3 Truly // Nov 10, 2006 at 4:57 am
hmmm…I tried to leave a comment. Maybe my computers not working?
4 Truly // Nov 10, 2006 at 4:57 am
oh bother.
5 thinlizzy17 // Nov 10, 2006 at 5:24 am
When I saw “hobo spider” I pictured a little gray spider with a stick slung over his shoulder with a red bandana pack on the end, sitting in an empty rail car.
6 rubyblue123 // Nov 10, 2006 at 6:17 am
If it weren’t for these diversions I suspect we’d have to put anti-depressants in our drinking water. The bits of life that people (or at least the people I read) share on their blogs give me hope that there are good people with a conscience out there. The bad news will always grab the headlines but I need the human interest stories to balance it.
7 Bob // Nov 10, 2006 at 5:19 pm
Laura,
How about renting the “Shawshank Redemption”….
Bob
8 kaz // Nov 14, 2006 at 10:54 am
You caught a homo spider? So what? At least he won’t reproduce.
I agree with all you say about writing. Sometimes I feel like I can’t put two words together. But I just force myself to write anyway.
Then you see those people who just write stuff and don’t think about it, or even refer to themselves as writers…all typos and run-on sentences and stuff.
I dunno. It’s weird. I write and luckily get paid (a little) for it…but sometimes I think I suck.
For the record, you are a very good writer. Don’t sweat it.
And thanks for the remark on my faux myspace piece. I originally wrote that about Xanga when it went down a couple of years ago….
anyway..
seeya
kaz
9 kaz // Nov 14, 2006 at 10:55 am
PS
NOTHIN’ wrong with High Fidelity! I’ll watch it again. What time should I come over?
I’ll bring Ghost World while I’m at it…
10 kaz // Nov 14, 2006 at 10:59 am
PPPS
God. I just read my comment to you. Lotta clunky sentences. Sorry. I wrote it without looking back, ala Kerouac.
11 Meredith // Nov 14, 2006 at 11:33 am
A) RA = rheumatoid arthritis. I was going to make some crack about being the Sun God, but I thought better of it.
B) My new job is at a midtown firm. Hooray!
C) My boss refuses to acknowledge I am leaving because he is the most passive aggressive 60 year old man I have ever met. He puts most 13 year old girls to shame.
And I don’t know if I said it before, but I know what you mean about the writing.

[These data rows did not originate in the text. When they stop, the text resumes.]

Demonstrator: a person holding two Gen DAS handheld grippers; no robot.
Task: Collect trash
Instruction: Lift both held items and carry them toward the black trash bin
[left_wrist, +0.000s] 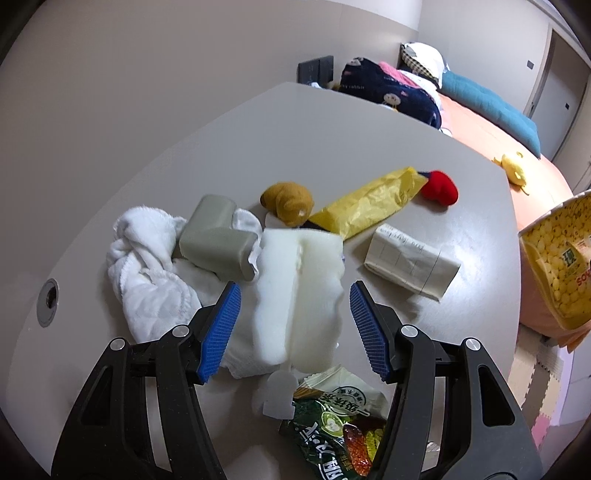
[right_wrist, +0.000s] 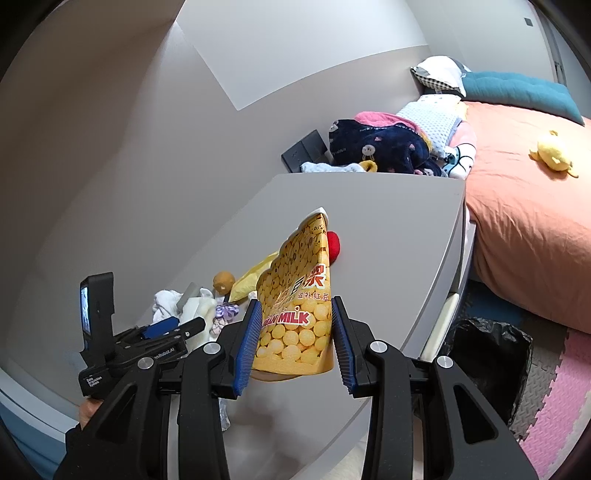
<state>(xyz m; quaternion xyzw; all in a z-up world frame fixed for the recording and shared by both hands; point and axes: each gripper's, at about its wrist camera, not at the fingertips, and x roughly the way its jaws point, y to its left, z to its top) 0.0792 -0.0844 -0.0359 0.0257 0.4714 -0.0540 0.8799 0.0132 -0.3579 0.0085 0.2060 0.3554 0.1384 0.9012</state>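
Observation:
My right gripper (right_wrist: 295, 332) is shut on a yellow soy milk snack bag (right_wrist: 295, 314) and holds it upright above the grey table (right_wrist: 388, 229); the bag also shows at the right edge of the left wrist view (left_wrist: 561, 258). My left gripper (left_wrist: 293, 306) is open, its blue pads on either side of a white foam piece (left_wrist: 299, 291). A green snack wrapper (left_wrist: 332, 424) lies just below it. A yellow wrapper (left_wrist: 373, 203) and a folded paper packet (left_wrist: 410, 258) lie further out.
A white towel (left_wrist: 147, 273), a grey box (left_wrist: 218, 236), a brown plush (left_wrist: 288, 199) and a red plush (left_wrist: 439, 192) sit on the table. A black-lined bin (right_wrist: 487, 362) stands on the floor by the table's right edge. A bed (right_wrist: 524, 229) is beyond.

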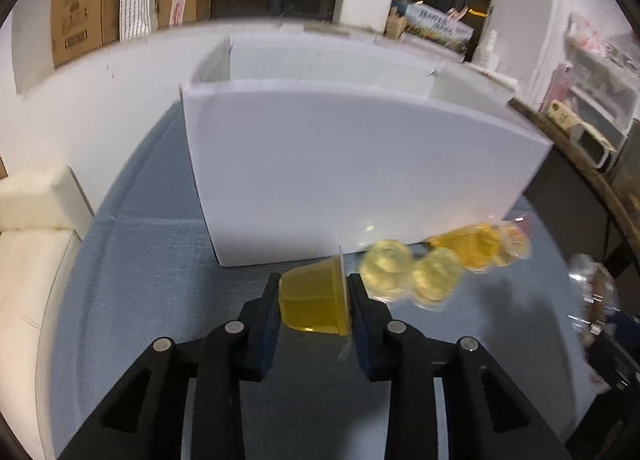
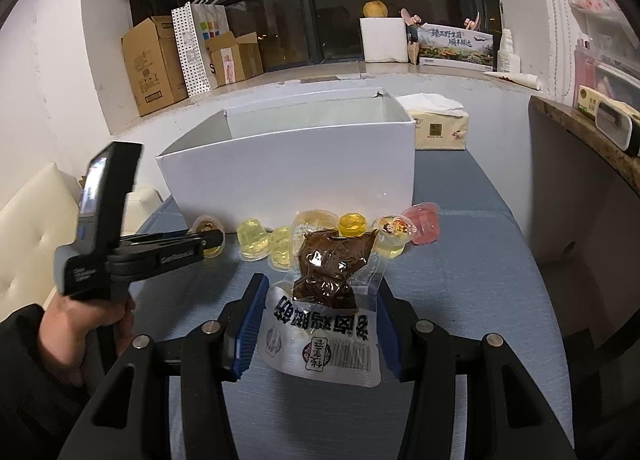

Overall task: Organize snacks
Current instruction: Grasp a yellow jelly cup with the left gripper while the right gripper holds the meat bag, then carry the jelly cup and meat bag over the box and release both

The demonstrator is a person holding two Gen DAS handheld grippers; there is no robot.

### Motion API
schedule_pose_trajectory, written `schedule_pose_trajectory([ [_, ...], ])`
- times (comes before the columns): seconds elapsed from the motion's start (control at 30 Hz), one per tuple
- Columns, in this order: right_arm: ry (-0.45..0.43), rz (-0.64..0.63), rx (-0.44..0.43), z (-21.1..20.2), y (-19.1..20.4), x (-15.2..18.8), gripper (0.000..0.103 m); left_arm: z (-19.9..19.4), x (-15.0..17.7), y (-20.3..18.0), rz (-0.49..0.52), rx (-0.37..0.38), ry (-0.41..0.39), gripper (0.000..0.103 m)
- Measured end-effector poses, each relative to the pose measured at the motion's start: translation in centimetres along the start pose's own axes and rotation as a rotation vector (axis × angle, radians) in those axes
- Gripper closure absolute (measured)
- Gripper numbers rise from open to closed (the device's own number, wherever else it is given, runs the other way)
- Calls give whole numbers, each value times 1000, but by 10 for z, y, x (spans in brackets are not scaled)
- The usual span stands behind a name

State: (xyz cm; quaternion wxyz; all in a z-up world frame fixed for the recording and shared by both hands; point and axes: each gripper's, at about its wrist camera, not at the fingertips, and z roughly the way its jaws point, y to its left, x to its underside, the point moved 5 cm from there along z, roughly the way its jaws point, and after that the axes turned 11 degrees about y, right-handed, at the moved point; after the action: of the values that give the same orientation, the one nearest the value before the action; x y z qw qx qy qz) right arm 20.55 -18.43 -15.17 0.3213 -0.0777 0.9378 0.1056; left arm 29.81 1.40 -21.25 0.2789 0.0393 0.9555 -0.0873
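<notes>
My left gripper (image 1: 314, 284) is shut on a yellow jelly cup (image 1: 316, 306) that lies on its side, just in front of the white open box (image 1: 340, 163). In the right wrist view the same left gripper (image 2: 214, 239) reaches in from the left to that cup (image 2: 206, 228), at the left end of a row of jelly cups (image 2: 282, 246) along the box front (image 2: 288, 167). My right gripper (image 2: 322, 286) is shut on a clear snack packet (image 2: 320, 340) of brown meat, held above the table short of the row.
More yellow jelly cups (image 1: 434, 278) lie to the right of the held one, and a pink cup (image 2: 425, 221) ends the row. A tissue pack (image 2: 440, 125) stands behind the box. A person's hand (image 2: 88, 316) holds the left tool. A cream sofa (image 1: 32, 219) lies left of the blue-grey table (image 1: 140, 280).
</notes>
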Motion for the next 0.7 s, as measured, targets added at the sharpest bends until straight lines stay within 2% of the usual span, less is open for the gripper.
schedule_pose_trajectory([
  [0.13,-6,-8,-5,-1,2,-5,48,-38,2,-20,57,29,-61,68],
  [0.3,-34,-19,-21,-6,2,-26,48,-78,-24,-31,101,54,-135,68],
  [0.5,-75,6,-106,-13,-5,-87,48,-92,-80,-30,100,47,-184,68],
  [0.63,-94,10,-116,-10,-10,-131,48,-85,-112,-23,83,42,-174,68],
  [0.7,-101,-1,-102,-4,-11,-152,48,-77,-125,-23,94,15,-172,68],
])
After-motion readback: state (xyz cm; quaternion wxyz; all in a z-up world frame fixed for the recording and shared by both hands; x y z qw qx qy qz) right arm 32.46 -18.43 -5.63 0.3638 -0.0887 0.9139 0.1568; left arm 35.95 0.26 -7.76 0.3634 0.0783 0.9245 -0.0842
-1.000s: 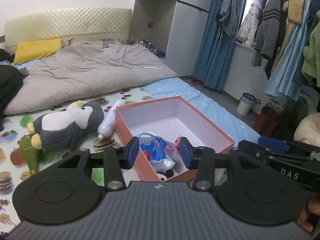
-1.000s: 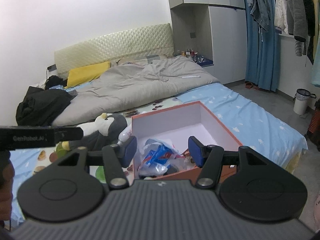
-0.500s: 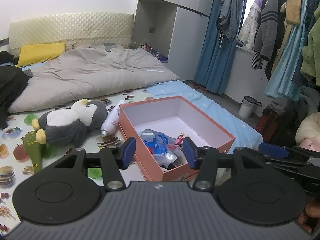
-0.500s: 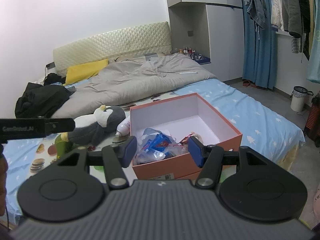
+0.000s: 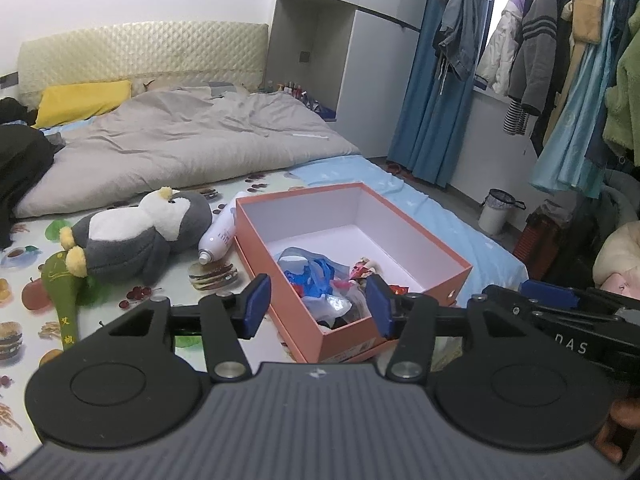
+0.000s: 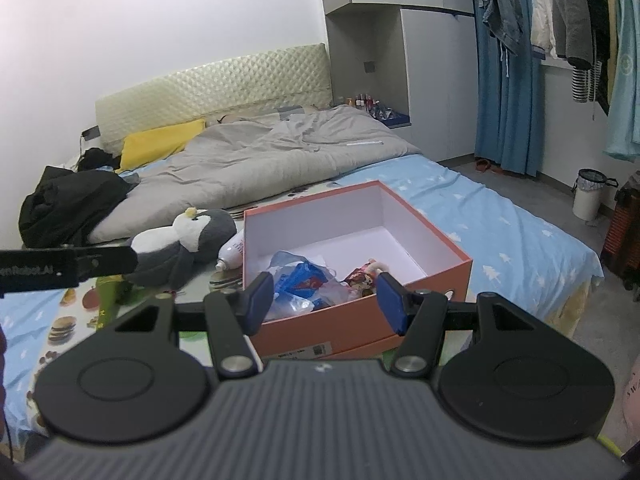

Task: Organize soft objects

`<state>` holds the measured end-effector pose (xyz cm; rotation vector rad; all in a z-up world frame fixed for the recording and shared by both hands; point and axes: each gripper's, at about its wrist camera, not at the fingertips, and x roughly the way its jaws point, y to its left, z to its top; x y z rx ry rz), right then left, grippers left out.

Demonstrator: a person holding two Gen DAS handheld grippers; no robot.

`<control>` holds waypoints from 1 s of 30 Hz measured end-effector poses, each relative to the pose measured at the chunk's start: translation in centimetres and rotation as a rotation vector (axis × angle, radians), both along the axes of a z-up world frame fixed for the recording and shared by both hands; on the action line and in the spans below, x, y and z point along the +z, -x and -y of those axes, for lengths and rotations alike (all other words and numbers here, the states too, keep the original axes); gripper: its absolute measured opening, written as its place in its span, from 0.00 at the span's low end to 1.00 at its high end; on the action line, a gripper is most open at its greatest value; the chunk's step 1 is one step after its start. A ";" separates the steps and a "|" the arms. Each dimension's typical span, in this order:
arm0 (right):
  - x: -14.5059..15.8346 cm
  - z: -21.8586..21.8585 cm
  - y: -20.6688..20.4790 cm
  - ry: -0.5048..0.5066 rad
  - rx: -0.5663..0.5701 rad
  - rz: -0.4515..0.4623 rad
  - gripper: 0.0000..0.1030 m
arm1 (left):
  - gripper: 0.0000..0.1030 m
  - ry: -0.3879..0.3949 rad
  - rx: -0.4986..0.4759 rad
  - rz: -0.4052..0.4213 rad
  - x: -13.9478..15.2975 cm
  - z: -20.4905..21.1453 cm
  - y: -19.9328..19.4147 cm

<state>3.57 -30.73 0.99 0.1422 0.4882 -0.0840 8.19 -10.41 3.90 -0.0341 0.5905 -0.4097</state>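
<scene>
Both grippers are held up over the near edge of the bed with nothing gripped. The left gripper point(image 5: 318, 306) has its blue pads spread apart, its jaws having just been opening, and nothing is caught between them. The right gripper point(image 6: 326, 304) is released too, jaws parted on empty air. Just past both sits the orange shoebox point(image 5: 424, 236), lid off, with a crumpled blue plastic bag point(image 5: 316, 276) and a small red doll point(image 6: 362, 276) piled in its near end. A white spray bottle point(image 5: 218, 236) is lying right against the box's left wall. Beside that, the plush penguin point(image 5: 136, 236) is sprawled on the food-print mat point(image 5: 24, 332), a green toy point(image 5: 60, 292) under its feet. Further back, a grey duvet point(image 6: 272, 160) and a yellow pillow point(image 6: 160, 140) are seen.
</scene>
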 end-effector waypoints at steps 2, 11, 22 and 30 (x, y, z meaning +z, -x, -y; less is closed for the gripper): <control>0.0 -0.1 -0.1 0.011 -0.005 -0.004 0.62 | 0.74 0.009 -0.001 -0.002 -0.1 -0.1 -0.1; -0.7 0.2 -0.7 0.028 -0.025 -0.028 0.90 | 1.00 -0.007 0.021 -0.008 -0.8 -0.3 -0.2; -0.9 0.0 -0.6 0.021 -0.020 -0.022 0.90 | 1.00 -0.009 0.054 -0.041 -1.5 -1.1 -0.4; -1.2 -0.2 -0.6 -0.002 -0.009 -0.036 0.91 | 1.00 -0.029 0.081 -0.030 -1.5 -1.4 -0.1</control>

There is something numbing about writing each day that takes the edge off of writing. I see some kind of progress in my work, for example, if I sit down to write a “Real” piece, it comes much quicker…like the pump is primed. But the every day stuff is way less special than the old work I used to do.
If you’re in town over the holidays, we should have lunch or drinks (I typed “drunks” like four times). I am the preppiest WASP in tribeca, but I am still tolerable, I promise. I won’t talk your ear off about Reaganomics or anything…
12 Lynn // Nov 14, 2006 at 4:17 pm
I am disturbed about my blog, too. It was supposed to spur me on to write better, and all I seem to do is blather on about stupid little topics that mean very little. But then we all read each other’s little life reports, so is it really blather? Or news of the ordinary world? I don’t know. But I do like your blog.
BTW, read mine. We have a mouse, which makes me understand your spider worries.
Lynn
13 Lynn // Nov 14, 2006 at 4:46 pm
RYC: I would scream if that happened to me while I was typing. Somehow this mouse problem makes me feel *dirty.* I’m sure my cats will take care of it. The question is when. And will I find it in pieces in the middle of the night?